----- SUPPLIED ENTRIES -----
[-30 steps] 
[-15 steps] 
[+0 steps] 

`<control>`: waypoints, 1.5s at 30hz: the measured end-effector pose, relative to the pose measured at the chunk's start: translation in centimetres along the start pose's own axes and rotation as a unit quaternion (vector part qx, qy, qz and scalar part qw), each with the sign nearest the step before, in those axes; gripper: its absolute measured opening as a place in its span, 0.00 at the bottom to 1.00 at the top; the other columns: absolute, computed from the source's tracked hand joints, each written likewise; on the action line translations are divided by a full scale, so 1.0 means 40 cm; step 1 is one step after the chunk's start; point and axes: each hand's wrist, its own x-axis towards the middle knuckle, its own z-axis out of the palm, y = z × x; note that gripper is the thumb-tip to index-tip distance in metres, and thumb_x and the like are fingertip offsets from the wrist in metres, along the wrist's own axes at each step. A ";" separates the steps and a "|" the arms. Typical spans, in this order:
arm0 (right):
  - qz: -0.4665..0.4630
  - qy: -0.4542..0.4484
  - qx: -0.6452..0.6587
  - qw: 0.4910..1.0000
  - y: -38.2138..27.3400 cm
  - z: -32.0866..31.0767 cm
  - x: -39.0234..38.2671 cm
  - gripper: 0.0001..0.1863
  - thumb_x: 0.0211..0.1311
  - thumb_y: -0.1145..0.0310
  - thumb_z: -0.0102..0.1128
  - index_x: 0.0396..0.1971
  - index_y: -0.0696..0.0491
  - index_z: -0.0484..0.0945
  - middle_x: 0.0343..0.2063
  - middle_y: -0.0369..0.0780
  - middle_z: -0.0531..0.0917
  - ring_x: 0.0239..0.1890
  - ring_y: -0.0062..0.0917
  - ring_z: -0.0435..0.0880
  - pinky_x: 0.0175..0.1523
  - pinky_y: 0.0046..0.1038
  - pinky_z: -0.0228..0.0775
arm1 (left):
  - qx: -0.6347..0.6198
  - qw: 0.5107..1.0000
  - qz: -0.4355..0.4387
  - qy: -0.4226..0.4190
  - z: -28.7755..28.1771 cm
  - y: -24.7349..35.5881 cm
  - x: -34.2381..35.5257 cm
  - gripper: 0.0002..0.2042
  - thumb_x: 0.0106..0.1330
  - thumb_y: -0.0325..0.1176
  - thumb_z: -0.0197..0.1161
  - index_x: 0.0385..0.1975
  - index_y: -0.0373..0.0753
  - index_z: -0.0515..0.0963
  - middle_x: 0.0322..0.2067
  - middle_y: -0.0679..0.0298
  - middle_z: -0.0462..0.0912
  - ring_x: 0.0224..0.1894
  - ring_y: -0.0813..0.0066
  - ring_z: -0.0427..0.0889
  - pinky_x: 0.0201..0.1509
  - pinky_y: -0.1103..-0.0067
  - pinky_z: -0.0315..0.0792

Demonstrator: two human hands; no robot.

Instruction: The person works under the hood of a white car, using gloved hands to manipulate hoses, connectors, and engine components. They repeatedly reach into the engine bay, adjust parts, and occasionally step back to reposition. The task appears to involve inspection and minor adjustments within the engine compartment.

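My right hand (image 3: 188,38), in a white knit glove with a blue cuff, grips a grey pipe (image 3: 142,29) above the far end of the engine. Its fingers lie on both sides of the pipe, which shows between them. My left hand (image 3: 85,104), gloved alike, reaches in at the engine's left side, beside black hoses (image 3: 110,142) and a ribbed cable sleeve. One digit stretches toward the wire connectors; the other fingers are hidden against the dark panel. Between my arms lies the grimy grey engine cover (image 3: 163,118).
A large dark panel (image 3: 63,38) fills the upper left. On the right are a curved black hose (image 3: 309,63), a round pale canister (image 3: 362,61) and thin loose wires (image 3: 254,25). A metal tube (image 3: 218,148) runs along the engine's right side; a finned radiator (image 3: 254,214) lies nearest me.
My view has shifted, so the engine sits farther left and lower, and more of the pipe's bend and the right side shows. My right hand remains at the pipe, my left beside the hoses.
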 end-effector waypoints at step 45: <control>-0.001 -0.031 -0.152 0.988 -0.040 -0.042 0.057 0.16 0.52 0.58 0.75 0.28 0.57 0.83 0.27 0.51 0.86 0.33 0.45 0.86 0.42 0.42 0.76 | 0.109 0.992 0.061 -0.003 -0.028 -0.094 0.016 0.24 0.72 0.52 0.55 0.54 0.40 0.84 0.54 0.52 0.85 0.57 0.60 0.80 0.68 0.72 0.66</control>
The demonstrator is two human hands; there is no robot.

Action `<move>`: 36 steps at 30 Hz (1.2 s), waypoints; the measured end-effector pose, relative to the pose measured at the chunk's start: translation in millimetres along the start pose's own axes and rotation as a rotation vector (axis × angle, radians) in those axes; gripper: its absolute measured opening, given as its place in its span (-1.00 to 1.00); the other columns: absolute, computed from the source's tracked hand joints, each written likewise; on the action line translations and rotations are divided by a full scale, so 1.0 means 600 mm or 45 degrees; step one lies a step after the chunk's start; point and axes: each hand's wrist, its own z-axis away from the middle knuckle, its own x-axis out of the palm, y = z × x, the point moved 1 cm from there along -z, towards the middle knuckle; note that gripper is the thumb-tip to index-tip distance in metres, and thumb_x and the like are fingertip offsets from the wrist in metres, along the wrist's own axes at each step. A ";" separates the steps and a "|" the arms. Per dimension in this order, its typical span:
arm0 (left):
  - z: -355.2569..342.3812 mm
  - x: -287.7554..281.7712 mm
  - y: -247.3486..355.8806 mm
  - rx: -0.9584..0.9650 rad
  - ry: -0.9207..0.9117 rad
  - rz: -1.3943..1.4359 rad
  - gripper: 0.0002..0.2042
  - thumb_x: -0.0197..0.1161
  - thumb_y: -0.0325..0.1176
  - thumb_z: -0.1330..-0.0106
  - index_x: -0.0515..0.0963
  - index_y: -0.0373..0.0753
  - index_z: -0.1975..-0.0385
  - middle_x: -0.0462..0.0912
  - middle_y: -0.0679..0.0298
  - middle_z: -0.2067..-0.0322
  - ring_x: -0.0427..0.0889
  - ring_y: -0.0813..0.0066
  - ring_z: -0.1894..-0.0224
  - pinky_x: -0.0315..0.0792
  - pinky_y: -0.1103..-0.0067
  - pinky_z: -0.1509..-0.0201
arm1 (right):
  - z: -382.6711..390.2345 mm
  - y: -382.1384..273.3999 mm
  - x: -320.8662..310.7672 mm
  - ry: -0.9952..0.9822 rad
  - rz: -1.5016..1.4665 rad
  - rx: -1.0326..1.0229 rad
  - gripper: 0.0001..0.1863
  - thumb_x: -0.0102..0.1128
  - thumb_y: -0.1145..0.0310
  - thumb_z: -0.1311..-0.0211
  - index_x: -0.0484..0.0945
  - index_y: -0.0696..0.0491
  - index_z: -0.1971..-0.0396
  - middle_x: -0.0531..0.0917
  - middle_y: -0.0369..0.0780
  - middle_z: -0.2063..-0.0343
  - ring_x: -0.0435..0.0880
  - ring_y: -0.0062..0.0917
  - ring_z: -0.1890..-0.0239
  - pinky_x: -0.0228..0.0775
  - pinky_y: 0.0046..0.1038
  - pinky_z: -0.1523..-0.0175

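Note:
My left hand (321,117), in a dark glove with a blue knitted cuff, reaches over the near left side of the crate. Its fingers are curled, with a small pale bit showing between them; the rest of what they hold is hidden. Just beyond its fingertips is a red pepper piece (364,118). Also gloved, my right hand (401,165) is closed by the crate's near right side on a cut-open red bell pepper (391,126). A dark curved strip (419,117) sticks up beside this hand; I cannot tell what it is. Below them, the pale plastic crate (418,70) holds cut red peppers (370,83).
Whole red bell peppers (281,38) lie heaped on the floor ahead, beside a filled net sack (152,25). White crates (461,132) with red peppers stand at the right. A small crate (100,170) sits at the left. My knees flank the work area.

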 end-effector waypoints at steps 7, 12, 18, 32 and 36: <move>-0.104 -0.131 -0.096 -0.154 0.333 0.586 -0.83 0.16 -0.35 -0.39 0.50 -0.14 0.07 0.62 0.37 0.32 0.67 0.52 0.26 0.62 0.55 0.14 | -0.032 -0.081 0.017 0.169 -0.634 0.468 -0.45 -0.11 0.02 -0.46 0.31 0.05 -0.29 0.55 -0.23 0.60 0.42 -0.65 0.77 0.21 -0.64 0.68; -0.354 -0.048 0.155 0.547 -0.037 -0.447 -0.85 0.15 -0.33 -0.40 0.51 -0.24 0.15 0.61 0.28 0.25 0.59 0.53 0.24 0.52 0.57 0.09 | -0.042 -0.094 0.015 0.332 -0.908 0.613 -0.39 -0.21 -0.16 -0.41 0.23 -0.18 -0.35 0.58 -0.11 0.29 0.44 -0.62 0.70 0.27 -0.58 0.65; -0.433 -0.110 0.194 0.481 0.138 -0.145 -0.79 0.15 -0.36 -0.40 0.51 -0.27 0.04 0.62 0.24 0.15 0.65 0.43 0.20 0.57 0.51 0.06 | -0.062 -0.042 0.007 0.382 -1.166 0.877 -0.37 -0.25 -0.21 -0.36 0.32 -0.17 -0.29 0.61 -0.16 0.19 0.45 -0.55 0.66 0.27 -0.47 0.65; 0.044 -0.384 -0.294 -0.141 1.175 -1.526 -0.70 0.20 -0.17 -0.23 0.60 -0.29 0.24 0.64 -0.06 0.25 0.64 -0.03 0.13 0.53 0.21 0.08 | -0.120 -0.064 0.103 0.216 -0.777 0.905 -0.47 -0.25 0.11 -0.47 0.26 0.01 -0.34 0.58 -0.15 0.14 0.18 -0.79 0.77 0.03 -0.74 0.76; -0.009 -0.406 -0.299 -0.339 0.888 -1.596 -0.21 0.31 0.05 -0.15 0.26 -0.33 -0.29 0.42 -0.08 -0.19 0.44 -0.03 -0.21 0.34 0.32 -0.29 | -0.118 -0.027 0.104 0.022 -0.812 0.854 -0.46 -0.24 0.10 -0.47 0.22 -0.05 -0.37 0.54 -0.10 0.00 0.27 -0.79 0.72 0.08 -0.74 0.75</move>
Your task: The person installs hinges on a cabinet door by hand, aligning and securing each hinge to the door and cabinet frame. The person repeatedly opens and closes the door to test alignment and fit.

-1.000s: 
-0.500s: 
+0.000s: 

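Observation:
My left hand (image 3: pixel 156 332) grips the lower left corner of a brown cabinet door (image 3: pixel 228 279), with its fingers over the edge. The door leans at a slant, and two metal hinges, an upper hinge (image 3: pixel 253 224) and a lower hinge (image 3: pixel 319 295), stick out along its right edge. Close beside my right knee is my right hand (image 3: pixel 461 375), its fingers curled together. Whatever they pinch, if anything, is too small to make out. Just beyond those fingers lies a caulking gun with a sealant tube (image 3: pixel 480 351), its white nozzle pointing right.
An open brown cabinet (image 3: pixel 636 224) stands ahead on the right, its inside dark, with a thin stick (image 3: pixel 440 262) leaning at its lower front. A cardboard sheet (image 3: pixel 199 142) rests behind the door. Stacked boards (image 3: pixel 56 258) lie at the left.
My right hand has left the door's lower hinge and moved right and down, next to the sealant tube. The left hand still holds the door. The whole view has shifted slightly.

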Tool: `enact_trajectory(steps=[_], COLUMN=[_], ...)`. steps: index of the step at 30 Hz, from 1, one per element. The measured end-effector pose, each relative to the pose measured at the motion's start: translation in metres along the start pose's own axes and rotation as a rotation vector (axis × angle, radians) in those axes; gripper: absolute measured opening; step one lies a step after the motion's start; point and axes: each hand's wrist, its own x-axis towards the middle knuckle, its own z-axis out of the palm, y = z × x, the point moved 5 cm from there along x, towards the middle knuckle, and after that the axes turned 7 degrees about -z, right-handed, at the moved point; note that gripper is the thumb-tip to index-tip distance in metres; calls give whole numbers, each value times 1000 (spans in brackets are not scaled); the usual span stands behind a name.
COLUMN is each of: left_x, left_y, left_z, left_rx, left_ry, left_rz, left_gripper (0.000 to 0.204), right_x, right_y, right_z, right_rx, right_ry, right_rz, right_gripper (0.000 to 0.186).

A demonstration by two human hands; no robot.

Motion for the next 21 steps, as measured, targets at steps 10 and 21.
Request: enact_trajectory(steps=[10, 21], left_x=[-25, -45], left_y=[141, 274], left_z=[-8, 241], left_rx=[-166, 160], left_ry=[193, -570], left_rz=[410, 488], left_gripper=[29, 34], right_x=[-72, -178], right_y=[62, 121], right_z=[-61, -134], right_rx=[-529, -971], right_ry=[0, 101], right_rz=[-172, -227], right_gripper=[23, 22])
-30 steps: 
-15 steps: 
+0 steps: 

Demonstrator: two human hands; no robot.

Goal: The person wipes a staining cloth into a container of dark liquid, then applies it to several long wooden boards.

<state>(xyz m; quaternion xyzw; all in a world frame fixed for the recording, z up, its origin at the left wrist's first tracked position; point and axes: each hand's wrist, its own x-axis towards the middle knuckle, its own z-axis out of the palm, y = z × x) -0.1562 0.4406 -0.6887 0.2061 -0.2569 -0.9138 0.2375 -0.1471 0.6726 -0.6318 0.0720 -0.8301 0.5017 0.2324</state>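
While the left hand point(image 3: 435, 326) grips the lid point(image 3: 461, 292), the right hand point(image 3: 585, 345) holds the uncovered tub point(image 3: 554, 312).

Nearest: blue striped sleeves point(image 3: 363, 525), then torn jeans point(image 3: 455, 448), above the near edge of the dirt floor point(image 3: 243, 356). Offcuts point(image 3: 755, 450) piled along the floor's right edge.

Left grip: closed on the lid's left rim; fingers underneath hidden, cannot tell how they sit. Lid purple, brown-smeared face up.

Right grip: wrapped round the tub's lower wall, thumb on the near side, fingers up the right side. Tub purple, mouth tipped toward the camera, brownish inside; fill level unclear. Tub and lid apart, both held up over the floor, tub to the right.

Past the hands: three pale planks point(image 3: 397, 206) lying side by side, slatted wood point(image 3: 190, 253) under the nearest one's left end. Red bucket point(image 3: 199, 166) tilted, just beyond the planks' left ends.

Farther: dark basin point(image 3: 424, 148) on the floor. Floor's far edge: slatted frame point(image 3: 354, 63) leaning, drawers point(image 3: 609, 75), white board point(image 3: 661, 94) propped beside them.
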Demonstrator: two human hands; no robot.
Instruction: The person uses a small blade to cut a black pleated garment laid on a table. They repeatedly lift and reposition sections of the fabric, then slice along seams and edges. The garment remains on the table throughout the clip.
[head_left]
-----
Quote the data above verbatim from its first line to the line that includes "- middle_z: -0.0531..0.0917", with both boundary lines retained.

[-30 steps] 
[-15 steps] 
[+0 steps] 

`<control>`: waypoints, 1.5s at 30hz: the measured end-effector pose, relative to the pose measured at the chunk's start: translation in centimetres along the start pose's own axes and rotation as a unit quaternion (vector part qx, qy, qz and scalar part qw), each with the sign nearest the step before, in those axes; gripper: its absolute measured opening as a place in its span, 0.00 at the bottom to 1.00 at the top; the other columns: absolute, computed from the source's tracked hand joints, each written likewise; on the action line translations are divided by a full scale, so 1.0 means 40 cm; step 1 is one step after the chunk's start; point and axes: each hand's wrist, its own x-axis towards the middle knuckle, its own z-axis out of the palm, y = z × x; note that gripper is the thumb-tip to index-tip distance in metres, and thumb_x and the like are fingertip offsets from the wrist in metres, along the wrist's own axes at each step. A ";" separates the steps and a "|" the arms. Typical spans, in this order:
arm0 (right):
  - qz: -0.4665..0.4630
  - qy: -0.4542..0.4484
  - qx: -0.6452..0.6587
  - qw: 0.4910..1.0000
  - y: -38.2138..27.3400 cm
  - z: -32.0866..31.0767 cm
  - x: -39.0234..38.2671 cm
  - gripper: 0.0001..0.1863
  - thumb_x: 0.0211..0.1311
  - thumb_y: -0.1145..0.0310
  - thumb_z: -0.0102..0.1128
  - index_x: 0.0396..0.1971
  - index_y: -0.0696..0.0491
  - index_z: -0.0484..0.0945
  - middle_x: 0.0343..0.2063
  - middle_y: -0.0369..0.0780
  - middle_z: -0.0531..0.0917

What was asked for in the exercise is now done.